* _What you should do_:
Using the data that follows, return exactly the lines from the one that contains "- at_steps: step" through the one that contains "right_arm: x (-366", ends included.

* _Given information_:

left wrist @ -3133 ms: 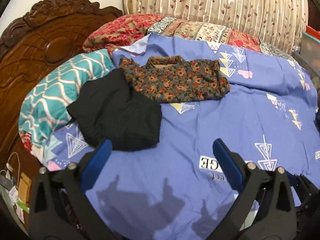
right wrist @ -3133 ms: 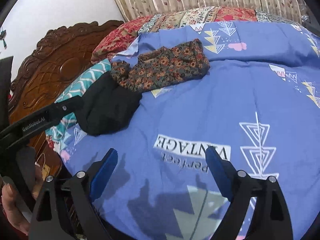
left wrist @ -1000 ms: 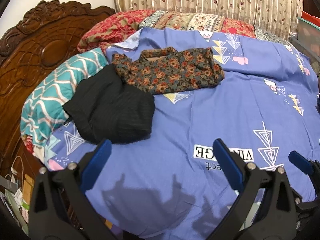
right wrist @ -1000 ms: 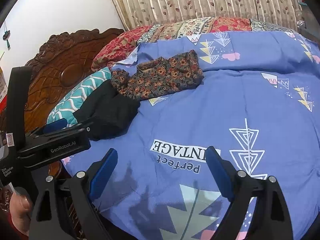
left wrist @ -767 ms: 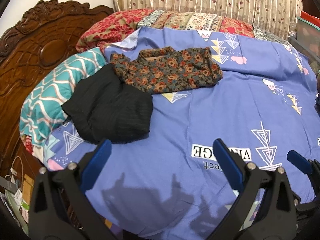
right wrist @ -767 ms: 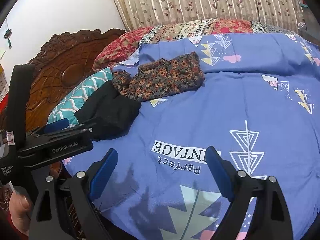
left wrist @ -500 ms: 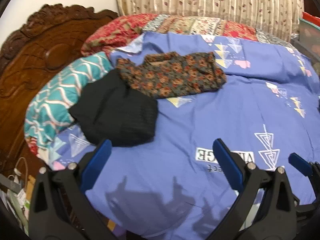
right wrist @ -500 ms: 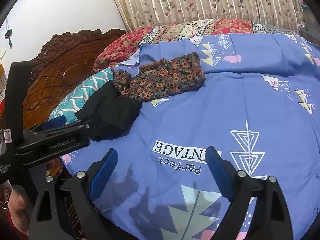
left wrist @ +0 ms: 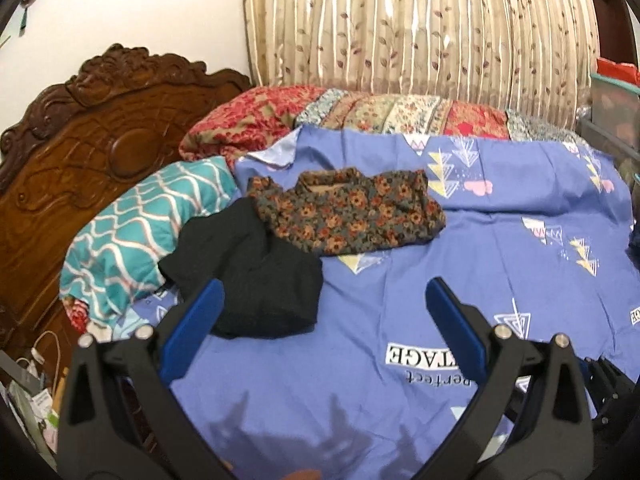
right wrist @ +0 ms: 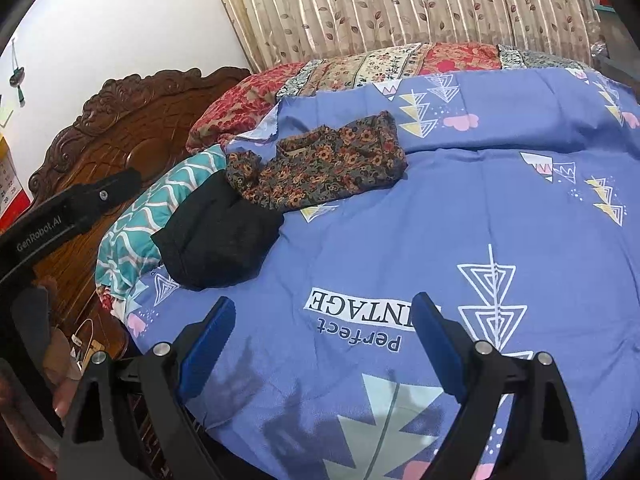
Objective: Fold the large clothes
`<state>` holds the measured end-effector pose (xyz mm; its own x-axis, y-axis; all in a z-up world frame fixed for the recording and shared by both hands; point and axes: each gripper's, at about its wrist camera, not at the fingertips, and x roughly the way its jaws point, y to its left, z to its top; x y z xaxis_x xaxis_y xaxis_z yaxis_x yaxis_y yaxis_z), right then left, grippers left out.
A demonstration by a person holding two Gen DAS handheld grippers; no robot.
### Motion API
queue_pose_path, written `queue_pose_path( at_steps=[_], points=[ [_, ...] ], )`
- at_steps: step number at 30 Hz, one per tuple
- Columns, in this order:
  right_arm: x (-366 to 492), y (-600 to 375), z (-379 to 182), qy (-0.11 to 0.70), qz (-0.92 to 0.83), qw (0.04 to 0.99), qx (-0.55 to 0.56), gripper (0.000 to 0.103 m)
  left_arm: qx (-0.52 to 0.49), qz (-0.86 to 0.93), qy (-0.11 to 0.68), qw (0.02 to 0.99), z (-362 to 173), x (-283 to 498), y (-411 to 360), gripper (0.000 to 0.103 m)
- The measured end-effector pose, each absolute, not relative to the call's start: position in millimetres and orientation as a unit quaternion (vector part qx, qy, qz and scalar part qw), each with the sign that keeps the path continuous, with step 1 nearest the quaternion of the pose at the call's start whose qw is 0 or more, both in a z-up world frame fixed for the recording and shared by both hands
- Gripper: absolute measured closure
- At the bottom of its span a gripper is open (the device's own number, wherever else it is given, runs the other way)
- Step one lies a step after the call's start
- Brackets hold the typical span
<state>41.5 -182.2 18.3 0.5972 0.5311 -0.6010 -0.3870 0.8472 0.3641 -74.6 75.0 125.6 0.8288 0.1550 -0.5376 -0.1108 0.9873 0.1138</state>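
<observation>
A folded floral garment (left wrist: 348, 216) lies on the blue bed sheet (left wrist: 460, 272) toward the head of the bed; it also shows in the right wrist view (right wrist: 320, 168). A folded black garment (left wrist: 252, 276) lies beside it, partly on the teal pillow (left wrist: 132, 236), and shows in the right wrist view too (right wrist: 220, 236). My left gripper (left wrist: 324, 300) is open and empty, held above the sheet just short of the black garment. My right gripper (right wrist: 324, 316) is open and empty over the printed sheet (right wrist: 460, 240). The left gripper's body (right wrist: 60, 220) shows at the left of the right wrist view.
A carved wooden headboard (left wrist: 80, 136) stands at the left. Patterned red pillows (left wrist: 320, 116) line the far side under a leaf-print curtain (left wrist: 420, 24). Storage boxes (left wrist: 612, 96) stand at the right. Clutter and cables (left wrist: 36, 364) lie on the floor by the bed's near-left corner.
Both views have tilted up and drawn slightly nearer the garments, showing more curtain and wall. Both grippers stay open and empty; the garments have not moved.
</observation>
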Motion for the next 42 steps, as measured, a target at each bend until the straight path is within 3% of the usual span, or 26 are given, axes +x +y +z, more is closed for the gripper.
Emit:
queue_pose_path(
  at_steps=[19,42],
  points=[
    [39,-180,14,0.374,0.262,0.885,0.096,0.002,0.057,0.081,0.314,0.944,109,-70,72,0.006],
    [45,-182,2,0.395,0.26,0.875,0.1,0.002,0.067,0.093,0.428,0.897,46,-53,74,0.006]
  ],
)
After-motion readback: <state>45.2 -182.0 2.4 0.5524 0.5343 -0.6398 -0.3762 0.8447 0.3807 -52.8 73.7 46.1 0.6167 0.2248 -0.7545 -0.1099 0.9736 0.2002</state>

* _Answer to this problem_:
- at_steps: step number at 30 Hz, one per tuple
- Columns, in this order:
  right_arm: x (-366 to 492), y (-600 to 375), z (-379 to 182), qy (-0.11 to 0.70), qz (-0.92 to 0.83), qw (0.04 to 0.99), qx (-0.55 to 0.56), gripper (0.000 to 0.103 m)

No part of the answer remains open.